* What you need to do
Word for word, restate the lines from the start of the data below through the line containing "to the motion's".

* Source information

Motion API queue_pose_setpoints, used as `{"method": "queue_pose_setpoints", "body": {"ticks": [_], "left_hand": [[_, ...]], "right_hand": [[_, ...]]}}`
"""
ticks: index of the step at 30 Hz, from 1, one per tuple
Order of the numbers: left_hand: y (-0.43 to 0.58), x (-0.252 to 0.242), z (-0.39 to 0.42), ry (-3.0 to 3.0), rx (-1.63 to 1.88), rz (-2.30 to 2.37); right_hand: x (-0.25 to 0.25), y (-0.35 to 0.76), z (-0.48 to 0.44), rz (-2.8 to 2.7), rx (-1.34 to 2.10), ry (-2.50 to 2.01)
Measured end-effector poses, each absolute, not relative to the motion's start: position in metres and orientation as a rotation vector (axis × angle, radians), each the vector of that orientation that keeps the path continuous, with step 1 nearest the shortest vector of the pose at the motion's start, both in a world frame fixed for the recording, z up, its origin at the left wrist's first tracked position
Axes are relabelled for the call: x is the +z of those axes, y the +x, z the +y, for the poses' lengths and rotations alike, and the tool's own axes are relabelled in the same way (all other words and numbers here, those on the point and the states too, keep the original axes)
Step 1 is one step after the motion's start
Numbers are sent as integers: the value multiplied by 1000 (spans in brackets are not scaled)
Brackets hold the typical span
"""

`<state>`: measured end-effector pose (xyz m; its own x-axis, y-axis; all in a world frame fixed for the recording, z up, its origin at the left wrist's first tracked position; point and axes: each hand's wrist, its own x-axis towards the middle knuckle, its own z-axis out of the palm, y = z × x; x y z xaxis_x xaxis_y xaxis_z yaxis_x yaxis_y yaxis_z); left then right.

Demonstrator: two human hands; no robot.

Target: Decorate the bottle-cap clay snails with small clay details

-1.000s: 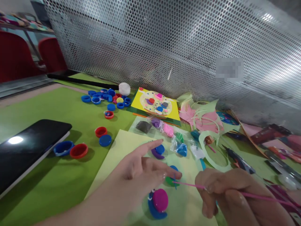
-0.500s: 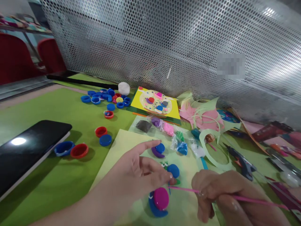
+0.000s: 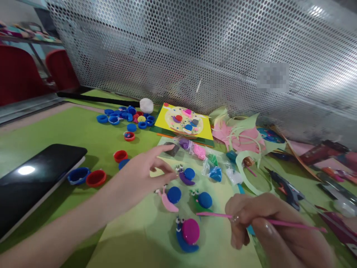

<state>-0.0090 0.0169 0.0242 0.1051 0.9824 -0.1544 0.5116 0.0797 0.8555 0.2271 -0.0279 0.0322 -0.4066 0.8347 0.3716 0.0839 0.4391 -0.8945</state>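
Observation:
My right hand point(image 3: 273, 227) is closed around a thin pink modelling stick point(image 3: 214, 214), its tip beside the green snail's body. My left hand point(image 3: 147, 165) has its index finger stretched out and its other fingertips by the eyes of the purple snail point(image 3: 186, 176); whether they touch it I cannot tell. Below that hand lies a pink snail point(image 3: 169, 204) with a blue cap shell. The green snail point(image 3: 197, 201) also carries a blue cap. Nearest me is a blue snail point(image 3: 182, 242) with a magenta cap. All four lie on pale yellow paper point(image 3: 122, 242).
Bagged clay point(image 3: 199, 152) lies behind the snails. A yellow card point(image 3: 160, 121) with snails leans near the perforated metal panel point(image 3: 167, 56). Bottle caps point(image 3: 114, 120) are piled left of it. A phone point(image 3: 36, 175) lies left, a glue gun point(image 3: 287, 190) right.
My left hand has drawn back to the left and up, away from the green snail, uncovering the pink snail. My right hand has shifted slightly, still holding the stick.

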Motion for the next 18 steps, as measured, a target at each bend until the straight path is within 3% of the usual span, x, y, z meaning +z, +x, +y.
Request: {"method": "queue_pose_setpoints", "body": {"ticks": [18], "left_hand": [[-16, -1, 40, 2206, 298, 1835]], "right_hand": [[26, 233, -15, -1860, 964, -802]]}}
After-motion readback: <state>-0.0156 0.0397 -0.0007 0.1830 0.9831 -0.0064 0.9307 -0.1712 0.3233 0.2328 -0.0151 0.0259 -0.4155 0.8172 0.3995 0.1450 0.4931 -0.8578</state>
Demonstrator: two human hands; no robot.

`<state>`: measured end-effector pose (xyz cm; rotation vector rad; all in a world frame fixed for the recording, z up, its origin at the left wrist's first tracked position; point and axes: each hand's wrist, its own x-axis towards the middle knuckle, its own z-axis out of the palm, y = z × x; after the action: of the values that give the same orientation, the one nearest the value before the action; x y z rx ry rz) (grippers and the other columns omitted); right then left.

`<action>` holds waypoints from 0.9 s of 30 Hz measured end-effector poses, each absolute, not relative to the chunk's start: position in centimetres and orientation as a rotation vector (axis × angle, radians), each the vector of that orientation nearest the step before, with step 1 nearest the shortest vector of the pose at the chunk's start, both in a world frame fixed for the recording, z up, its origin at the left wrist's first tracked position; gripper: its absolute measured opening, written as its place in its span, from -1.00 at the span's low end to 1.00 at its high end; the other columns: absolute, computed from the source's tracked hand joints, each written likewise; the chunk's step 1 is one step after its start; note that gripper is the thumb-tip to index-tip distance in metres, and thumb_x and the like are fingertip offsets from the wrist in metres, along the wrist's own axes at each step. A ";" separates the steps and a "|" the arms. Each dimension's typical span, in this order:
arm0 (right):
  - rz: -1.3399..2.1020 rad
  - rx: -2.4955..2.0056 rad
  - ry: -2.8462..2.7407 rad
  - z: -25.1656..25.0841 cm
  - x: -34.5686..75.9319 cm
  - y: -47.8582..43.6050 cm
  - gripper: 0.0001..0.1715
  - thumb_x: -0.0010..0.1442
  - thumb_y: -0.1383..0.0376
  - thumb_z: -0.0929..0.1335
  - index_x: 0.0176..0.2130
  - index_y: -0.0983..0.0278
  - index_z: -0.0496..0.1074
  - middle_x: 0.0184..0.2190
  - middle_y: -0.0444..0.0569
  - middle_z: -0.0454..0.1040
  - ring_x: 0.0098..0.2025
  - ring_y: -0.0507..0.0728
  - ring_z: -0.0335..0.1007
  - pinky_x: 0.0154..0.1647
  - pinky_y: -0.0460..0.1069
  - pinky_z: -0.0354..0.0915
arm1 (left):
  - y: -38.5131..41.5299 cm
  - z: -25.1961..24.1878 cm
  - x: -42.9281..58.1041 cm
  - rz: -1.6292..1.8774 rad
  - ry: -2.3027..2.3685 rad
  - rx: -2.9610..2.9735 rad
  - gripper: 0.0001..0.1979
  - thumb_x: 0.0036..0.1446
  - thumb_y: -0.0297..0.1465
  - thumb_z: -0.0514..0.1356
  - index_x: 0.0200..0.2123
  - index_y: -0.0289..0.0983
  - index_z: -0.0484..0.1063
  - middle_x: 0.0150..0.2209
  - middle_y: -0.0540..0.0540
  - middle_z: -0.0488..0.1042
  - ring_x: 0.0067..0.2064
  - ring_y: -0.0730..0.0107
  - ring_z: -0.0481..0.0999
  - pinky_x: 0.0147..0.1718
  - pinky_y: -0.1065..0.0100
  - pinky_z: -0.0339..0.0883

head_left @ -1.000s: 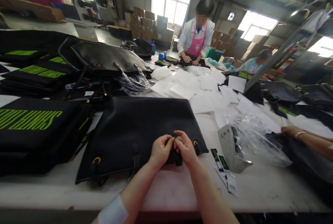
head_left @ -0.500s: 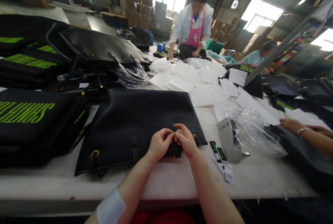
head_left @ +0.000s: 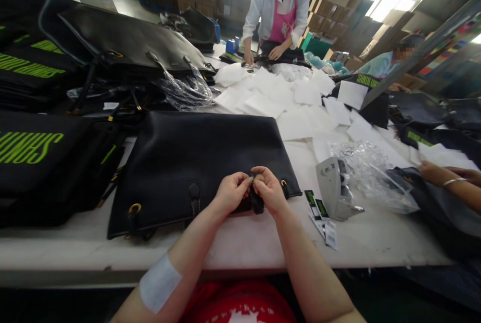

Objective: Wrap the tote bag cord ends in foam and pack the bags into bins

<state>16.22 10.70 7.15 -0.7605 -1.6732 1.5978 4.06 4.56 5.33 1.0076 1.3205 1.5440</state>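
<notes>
A flat black leather tote bag (head_left: 195,157) lies on the white table (head_left: 244,243) right in front of me. My left hand (head_left: 230,193) and my right hand (head_left: 269,190) meet at the bag's near edge. Both pinch a small black strap piece (head_left: 256,202) there, fingertips touching. Gold rings (head_left: 134,208) and a strap base (head_left: 194,198) show on the bag's near edge, left of my hands.
A grey tagging gun (head_left: 333,188) and small printed tags (head_left: 319,215) lie to the right, beside crumpled clear plastic (head_left: 370,173). White paper sheets (head_left: 285,107) cover the middle. Black dust bags with green lettering (head_left: 33,155) pile at left. A person in a pink apron (head_left: 280,7) works opposite; another person's hands (head_left: 439,175) are at right.
The view has tilted downward, so everything sits higher in the picture. My hands stay together on the strap piece at the bag's edge. The person's hands at right shifted slightly.
</notes>
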 end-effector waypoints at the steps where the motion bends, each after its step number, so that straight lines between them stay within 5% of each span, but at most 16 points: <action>1: 1.586 -0.766 -1.677 7.1 16.2 10.7 -0.64 0.05 0.31 0.31 -0.10 0.27 0.29 -0.63 -0.33 0.21 -0.62 -0.07 0.05 -0.59 -0.16 0.05 | 4.6 5.3 4.1 1.547 1.332 1.012 -0.68 0.08 -0.14 0.18 -0.48 -0.30 0.37 -0.61 0.03 0.34 -0.59 0.53 0.29 -0.59 0.48 0.20; 15: 1.521 -0.832 -1.804 6.4 15.7 11.2 -0.72 0.16 0.22 0.29 -0.13 0.28 0.34 -0.62 -0.27 0.26 -0.63 -0.06 0.13 -0.59 -0.15 0.09 | 5.1 4.4 4.2 1.569 1.474 1.126 -0.70 0.16 -0.18 0.14 -0.45 -0.29 0.40 -0.57 0.00 0.41 -0.55 0.48 0.36 -0.55 0.46 0.24; 21: 0.935 -0.937 -1.798 10.4 18.4 9.3 -0.53 0.14 0.20 0.38 0.05 0.22 0.35 -0.20 -0.03 0.43 -0.47 -0.02 0.29 -0.44 -0.08 0.25 | 0.5 7.8 3.1 1.834 1.620 1.214 -0.63 0.22 -0.23 0.12 0.01 -0.31 0.35 -0.15 -0.17 0.49 -0.15 0.32 0.52 -0.13 0.32 0.42; 25: 0.815 -0.865 -1.890 10.9 22.4 4.1 -0.85 0.22 0.22 0.35 -0.31 0.24 0.47 -0.40 -0.04 0.44 -0.40 0.06 0.32 -0.37 -0.04 0.24 | -6.7 8.6 -1.6 2.012 2.160 1.345 -0.57 0.18 -0.25 0.18 0.08 -0.29 0.31 -0.08 -0.16 0.47 -0.09 0.27 0.50 0.00 0.22 0.38; 27: 1.094 -0.873 -2.027 8.9 22.9 1.4 -0.69 0.25 0.19 0.31 -0.46 0.27 0.46 -0.54 -0.05 0.41 -0.44 0.07 0.33 -0.38 -0.04 0.23 | -10.3 7.7 -4.3 2.083 2.447 1.159 -0.52 0.14 -0.22 0.20 0.08 -0.32 0.31 -0.06 -0.18 0.46 -0.10 0.23 0.50 0.02 0.16 0.38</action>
<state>22.92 1.40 8.94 -0.8727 -2.0267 1.0937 -4.33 -10.33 7.68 1.1587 2.4473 2.0830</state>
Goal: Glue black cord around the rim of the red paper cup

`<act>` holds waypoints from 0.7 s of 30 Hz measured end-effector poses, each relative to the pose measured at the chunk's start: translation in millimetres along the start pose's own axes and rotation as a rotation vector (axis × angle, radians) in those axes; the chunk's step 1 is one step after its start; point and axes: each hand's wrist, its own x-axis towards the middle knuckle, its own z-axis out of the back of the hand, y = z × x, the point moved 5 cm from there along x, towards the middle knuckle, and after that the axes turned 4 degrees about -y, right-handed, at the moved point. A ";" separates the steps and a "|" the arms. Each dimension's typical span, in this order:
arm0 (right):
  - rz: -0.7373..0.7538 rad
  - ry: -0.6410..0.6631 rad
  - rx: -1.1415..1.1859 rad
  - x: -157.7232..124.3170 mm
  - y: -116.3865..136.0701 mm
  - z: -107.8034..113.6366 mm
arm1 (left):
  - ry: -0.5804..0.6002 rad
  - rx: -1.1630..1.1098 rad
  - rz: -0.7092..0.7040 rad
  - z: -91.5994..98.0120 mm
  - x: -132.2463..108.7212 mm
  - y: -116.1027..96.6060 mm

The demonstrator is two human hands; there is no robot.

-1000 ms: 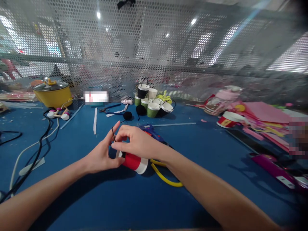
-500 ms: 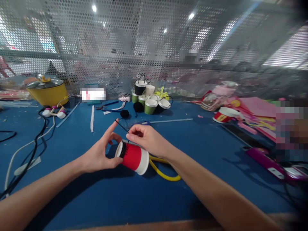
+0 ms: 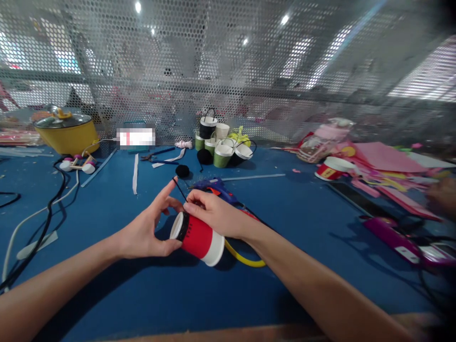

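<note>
While the L hand [image 3: 156, 228] grips the tilted cup [image 3: 198, 239] by its rim, thumb vs. curled fingers, the R hand [image 3: 212, 211] pinches thin black cord [image 3: 180, 191] running to L index tip. Cup: tapered, smooth, white w/ red middle, over blue table [image 3: 213, 304], contact unclear. R fingertips [image 3: 190, 207] partly hidden; yellow tube [image 3: 245, 260] cut off by R arm [image 3: 292, 259].

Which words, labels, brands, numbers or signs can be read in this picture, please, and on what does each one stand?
None can be read with certainty.
Red-and-white cup: small dark marks; I cannot tell whether they are letters.
Red-and-white tub on the right: gold patch, too blurred.
Purple device: pale patch, no readable text.
White patch at the back: pixelated, unreadable.
</note>
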 end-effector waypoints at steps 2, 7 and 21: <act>-0.005 0.035 -0.039 -0.9 -1.6 -2.6 | 0.004 -0.004 -0.010 -0.7 -0.4 -0.5; -0.019 0.037 -0.111 -4.7 -3.2 -3.0 | 0.033 -0.039 -0.014 -0.6 1.5 -0.2; 0.051 -0.121 -0.276 -13.1 10.7 0.7 | 0.023 -0.303 0.249 3.0 9.4 7.9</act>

* Completed task
Motion API queue_pose_setpoints, used as `{"method": "queue_pose_setpoints", "body": {"ticks": [_], "left_hand": [[_, ...]], "right_hand": [[_, ...]]}}`
"""
ticks: index of the step at 30 Hz, from 1, one per tuple
Order of the numbers: left_hand: y (-0.43 to 0.58), x (-0.252 to 0.242), z (-0.39 to 0.42), ry (-3.0 to 3.0), rx (-1.63 to 1.88), rz (-2.30 to 2.37); right_hand: x (-0.25 to 0.25), y (-0.35 to 0.76), z (-0.48 to 0.44), rz (-2.8 to 2.7), rx (-1.34 to 2.10), ry (-2.50 to 2.01)
Measured end-effector poses, each absolute, not relative to the motion's start: position in metres and orientation as a rotation vector (axis × angle, radians), each the vector of that orientation that keeps the path continuous, with step 1 nearest the shortest vector of the pose at the motion's start, both in a world frame fixed for the recording, z up, its origin at the left wrist's first tracked position

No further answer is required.